Task goal
Return, exactly and with nothing added, the line with "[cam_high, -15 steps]" together with all lines after it through the end of the data below. No pictures belong in the copy.
-- Opening Marker --
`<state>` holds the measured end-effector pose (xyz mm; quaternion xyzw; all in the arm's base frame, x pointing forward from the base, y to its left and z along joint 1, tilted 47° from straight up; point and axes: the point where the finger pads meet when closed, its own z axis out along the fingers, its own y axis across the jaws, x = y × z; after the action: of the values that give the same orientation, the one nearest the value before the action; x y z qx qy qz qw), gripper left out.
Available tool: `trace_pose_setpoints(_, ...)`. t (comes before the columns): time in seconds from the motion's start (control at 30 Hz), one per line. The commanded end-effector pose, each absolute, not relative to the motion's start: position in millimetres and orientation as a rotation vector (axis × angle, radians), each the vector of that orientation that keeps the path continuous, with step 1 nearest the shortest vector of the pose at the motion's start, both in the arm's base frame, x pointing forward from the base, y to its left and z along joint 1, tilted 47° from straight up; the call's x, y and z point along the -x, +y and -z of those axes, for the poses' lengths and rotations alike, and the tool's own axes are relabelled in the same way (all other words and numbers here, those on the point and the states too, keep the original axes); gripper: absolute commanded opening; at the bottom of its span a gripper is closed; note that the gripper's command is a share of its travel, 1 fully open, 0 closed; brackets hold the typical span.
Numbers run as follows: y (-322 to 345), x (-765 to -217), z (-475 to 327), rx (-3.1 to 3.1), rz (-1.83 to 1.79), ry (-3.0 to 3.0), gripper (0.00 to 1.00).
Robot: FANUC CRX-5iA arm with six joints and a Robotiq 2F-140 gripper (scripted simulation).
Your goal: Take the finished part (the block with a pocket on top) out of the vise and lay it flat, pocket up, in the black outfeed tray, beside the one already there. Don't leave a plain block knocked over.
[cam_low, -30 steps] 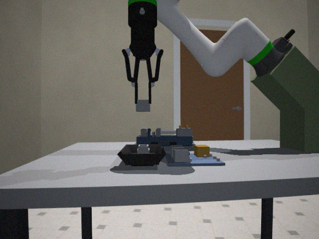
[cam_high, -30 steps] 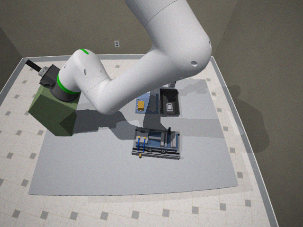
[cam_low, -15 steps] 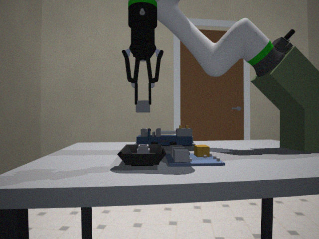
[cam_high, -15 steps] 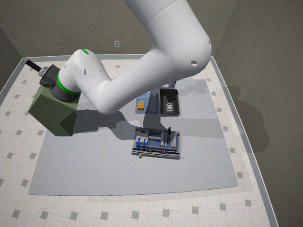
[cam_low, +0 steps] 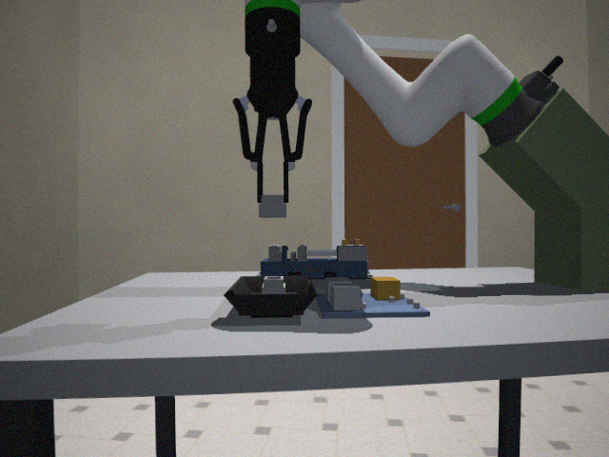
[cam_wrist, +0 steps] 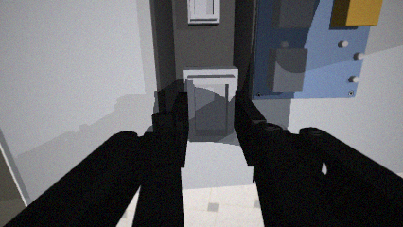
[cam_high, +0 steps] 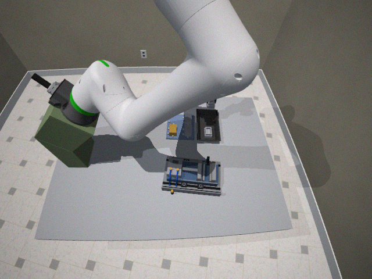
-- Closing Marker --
Response to the task
[cam_high, -15 steps] 
[cam_low, +0 steps] 
[cam_wrist, +0 steps] 
[cam_high, +0 steps] 

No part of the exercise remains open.